Plaintiff then appealed to the Muskegon county circuit court which affirmed the appeal board, holding the factual determinations of the hearing referee and the appeal board were not against the great weight of the evidence nor were the findings contrary to law — therefore he had no power to interfere with the decision.

Plaintiff now appeals to this Court to secure unemployment benefits which had been denied him by the commission, on the grounds he had been discharged for misconduct.

The Court must determine if plaintiff's act of taking the dimes from the vending machine constitutes "misconduct" within the contemplation of CLS 1956, § 421.29 (Stat Ann 1960 Rev § 17.531) so as to disqualify him from unemployment benefits.

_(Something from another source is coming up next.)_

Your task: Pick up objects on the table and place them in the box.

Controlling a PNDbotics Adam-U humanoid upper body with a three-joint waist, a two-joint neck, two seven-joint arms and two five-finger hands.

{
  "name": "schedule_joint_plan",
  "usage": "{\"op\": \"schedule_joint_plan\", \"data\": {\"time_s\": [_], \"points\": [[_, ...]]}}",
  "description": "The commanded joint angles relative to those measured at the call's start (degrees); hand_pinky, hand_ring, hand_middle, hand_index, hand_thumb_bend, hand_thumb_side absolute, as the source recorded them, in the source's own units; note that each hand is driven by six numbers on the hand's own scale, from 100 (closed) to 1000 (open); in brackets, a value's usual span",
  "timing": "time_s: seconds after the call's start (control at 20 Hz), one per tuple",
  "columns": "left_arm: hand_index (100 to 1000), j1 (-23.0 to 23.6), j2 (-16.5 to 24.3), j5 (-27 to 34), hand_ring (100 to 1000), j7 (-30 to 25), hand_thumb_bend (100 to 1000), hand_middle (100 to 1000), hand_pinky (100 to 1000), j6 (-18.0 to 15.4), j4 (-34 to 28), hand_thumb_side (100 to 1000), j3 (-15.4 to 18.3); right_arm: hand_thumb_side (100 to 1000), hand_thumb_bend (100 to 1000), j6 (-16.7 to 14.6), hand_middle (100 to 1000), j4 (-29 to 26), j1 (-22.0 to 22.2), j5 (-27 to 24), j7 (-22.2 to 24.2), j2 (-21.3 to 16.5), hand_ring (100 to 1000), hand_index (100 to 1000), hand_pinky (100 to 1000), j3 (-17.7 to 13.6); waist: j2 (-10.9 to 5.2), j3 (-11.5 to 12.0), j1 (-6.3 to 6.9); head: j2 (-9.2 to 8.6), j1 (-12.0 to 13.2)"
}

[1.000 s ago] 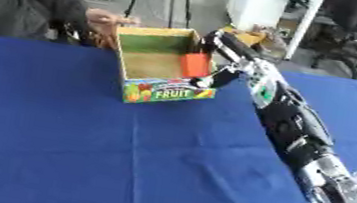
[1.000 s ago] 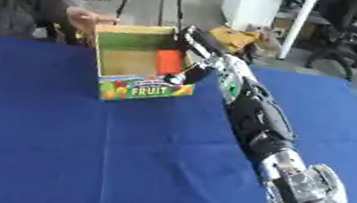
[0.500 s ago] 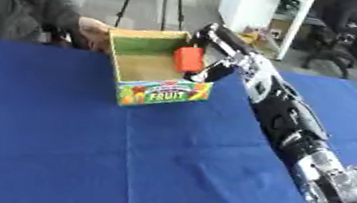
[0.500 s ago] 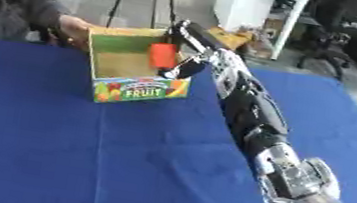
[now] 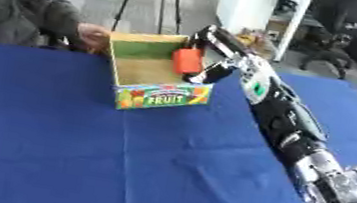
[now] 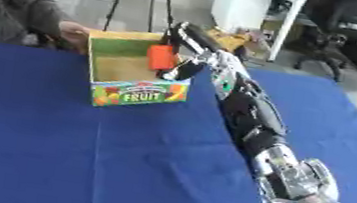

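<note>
While over box [image 5: 156, 95] | right robot hand [image 5: 211, 53] clasps orange object [image 5: 187, 61] | long axis upright

One open cardboard box with a green rim and a "FRUIT" label on its front [image 5: 154, 95] stands on the one bench, covered in blue cloth [image 5: 50, 155]. One red-orange block-shaped object [image 5: 187, 61] shows at the box's opening — the only loose item in view. One robot hand, black with silver joints [image 5: 214, 53], is visible — the right one, its fingers around the red-orange object. One person's bare hand [image 5: 93, 38] touches the box's far left corner.
</note>
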Motion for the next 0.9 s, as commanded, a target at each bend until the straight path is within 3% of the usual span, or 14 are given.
{"op": "schedule_joint_plan", "data": {"time_s": [0.05, 0.9], "points": [[475, -0.29, 0.71, -0.1, 823, -0.14, 443, 313, 388, -0.12, -0.77, 818, -0.01, 100, 100, -0.2, 352, -0.32, -1.1, -0.49, 0.35, -1.92, 466, 232, 616, -0.3, -0.87, -0.11, 0.27, -0.71, -0.12], [472, -0.13, 0.61, 0.12, 826, -0.23, 445, 313, 387, -0.24, -0.72, 817, 0.07, 100, 100, -0.65, 354, 0.18, -0.75, -0.25, 1.15, -1.79, 471, 234, 624, -0.47, -0.48, -0.48, 0.59, -0.28, -0.68]]}}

The Court in Bell v. Employment Security Commission (1960), 359 Mich. 649, decided that sleeping on the job constituted "misconduct connected with work." The criteria used to arrive at this conclusion were the requirement of "wrongful intent or evil design which import an exercise of the will," or "a breach of those standards of conduct reasonably applicable to the industrial task assigned, rather than of those standards of ethics and morals applicable to mankind in general." See, also, Cassar v. Employment Security Commission (1955), 343 Mich. 380 at p 389.

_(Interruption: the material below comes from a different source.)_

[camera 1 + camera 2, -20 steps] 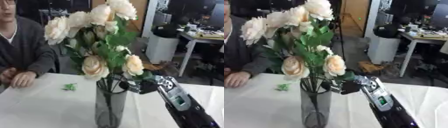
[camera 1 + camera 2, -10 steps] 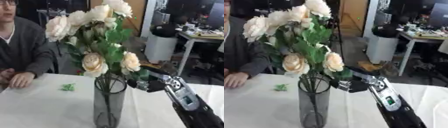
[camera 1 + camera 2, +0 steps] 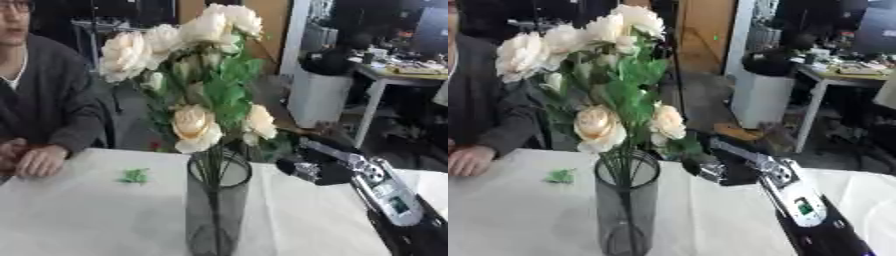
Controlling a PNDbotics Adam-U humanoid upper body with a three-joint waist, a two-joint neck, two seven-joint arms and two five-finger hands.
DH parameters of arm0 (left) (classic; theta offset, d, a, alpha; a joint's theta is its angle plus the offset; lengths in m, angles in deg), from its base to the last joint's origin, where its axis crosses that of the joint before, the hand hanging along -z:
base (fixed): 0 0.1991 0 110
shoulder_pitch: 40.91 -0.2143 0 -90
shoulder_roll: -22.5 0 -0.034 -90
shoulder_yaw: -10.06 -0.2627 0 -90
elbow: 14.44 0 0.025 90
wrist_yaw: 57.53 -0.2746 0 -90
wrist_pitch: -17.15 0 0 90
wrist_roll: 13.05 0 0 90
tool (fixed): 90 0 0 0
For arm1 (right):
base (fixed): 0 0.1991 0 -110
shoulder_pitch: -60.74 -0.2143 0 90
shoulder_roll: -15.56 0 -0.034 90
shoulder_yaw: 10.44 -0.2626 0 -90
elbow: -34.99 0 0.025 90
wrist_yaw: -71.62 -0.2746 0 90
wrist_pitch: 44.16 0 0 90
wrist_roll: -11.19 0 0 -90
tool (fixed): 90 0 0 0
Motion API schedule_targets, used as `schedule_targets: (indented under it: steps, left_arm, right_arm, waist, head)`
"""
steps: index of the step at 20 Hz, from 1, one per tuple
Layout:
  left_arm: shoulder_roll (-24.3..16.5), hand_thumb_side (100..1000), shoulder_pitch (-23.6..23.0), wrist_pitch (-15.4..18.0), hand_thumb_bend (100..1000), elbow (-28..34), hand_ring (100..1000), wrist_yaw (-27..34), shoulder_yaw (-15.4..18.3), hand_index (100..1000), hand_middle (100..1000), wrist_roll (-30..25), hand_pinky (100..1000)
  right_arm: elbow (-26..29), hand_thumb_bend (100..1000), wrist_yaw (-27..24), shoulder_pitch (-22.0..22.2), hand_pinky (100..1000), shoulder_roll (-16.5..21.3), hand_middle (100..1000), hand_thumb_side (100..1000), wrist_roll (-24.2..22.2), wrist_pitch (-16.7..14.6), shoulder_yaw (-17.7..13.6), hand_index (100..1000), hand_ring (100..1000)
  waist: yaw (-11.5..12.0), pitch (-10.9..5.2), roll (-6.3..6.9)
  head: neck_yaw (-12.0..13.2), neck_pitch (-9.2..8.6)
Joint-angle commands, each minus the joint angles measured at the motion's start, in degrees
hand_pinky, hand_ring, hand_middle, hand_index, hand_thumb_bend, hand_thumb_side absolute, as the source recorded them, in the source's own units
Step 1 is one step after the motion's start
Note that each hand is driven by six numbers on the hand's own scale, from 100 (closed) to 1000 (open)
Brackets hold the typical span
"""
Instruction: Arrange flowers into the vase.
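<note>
A tall dark glass vase (image 3: 217, 205) stands on the white table (image 3: 79, 220) near its front. It holds a bunch of cream roses with green leaves (image 3: 206, 90), their stems down inside the glass. My right hand (image 3: 317, 170) hovers just right of the vase rim, a small gap away from it, fingers relaxed and pointing left with nothing in them. Its black and silver forearm (image 3: 802, 207) runs off to the lower right. The left hand shows in neither view.
A small green leaf scrap (image 3: 135, 175) lies on the table left of the vase. A person sits at the far left edge with a hand (image 3: 39, 160) resting on the table. Desks and a white bin (image 3: 317, 97) stand behind.
My right hand has drawn back to the right, from against the stems at the vase rim to a gap beside it. The flowers stay in the vase.
</note>
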Motion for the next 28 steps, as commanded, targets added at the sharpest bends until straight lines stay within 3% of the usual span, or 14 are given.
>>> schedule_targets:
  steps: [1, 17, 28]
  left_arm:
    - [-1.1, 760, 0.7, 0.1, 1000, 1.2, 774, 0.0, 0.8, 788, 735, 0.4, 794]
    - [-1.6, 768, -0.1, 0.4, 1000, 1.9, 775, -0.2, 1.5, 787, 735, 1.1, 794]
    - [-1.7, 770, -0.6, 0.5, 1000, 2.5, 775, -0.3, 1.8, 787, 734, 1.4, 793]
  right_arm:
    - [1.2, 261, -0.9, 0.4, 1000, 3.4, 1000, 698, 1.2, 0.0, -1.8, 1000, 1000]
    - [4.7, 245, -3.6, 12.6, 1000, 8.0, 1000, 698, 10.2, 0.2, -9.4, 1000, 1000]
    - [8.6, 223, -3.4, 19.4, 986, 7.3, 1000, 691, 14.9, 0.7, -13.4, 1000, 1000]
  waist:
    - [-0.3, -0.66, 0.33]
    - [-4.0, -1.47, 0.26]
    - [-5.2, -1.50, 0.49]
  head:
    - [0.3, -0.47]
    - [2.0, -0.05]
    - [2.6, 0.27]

The present plaintiff was off duty at the time of the vending machine incident. The depositing of the half dollar was not related to his employment. The employer, having an actual possession or custody of the machine, has an admitted interest in preventing thefts from vending machines placed upon its premises and would be justified in reclaiming *305 any amount taken from the machine. People v. Cabassa (1930), 249 Mich. 543. The reason plaintiff refused to return the coins he had taken was because the amount claimed by the employer was in excess of what plaintiff was claimed to have carried away.

The plaintiff's attorney offered to return $3.30 (which is the amount presently claimed by the vending company) to the owner of the machines in the presence of the plant superintendent. This offer was not accepted.

The distinction between a rule of selection and one of conduct as made in Reed v. Employment Security Commission (1961), 364 Mich. 395, is applicable here although it does not appear that the company has an explicit practice as to what procedure employees were to follow when extra coins were released by a machine.

A rule of selection "does not govern an employee's conduct connected with his work, but, rather, sets forth a condition of employment and continuance therein."

The plaintiff, C.B. Jones, was expected to return the coins released by the machine immediately. Whether this was a rule or practice of the company is not relevant. The plaintiff readily admitted he took the extra coins and only refused to return any coins while the amount taken was in dispute. Although his conduct was not such as to meet with his employer's standards and breach of the expected conduct may entitle the employer to discharge his employee, such discharge is not for misconduct connected with his work as contemplated by the statute. Reed v. Employment Security Commission, supra.

The plaintiff's misconduct is not such as defined by Michigan cases on the subject.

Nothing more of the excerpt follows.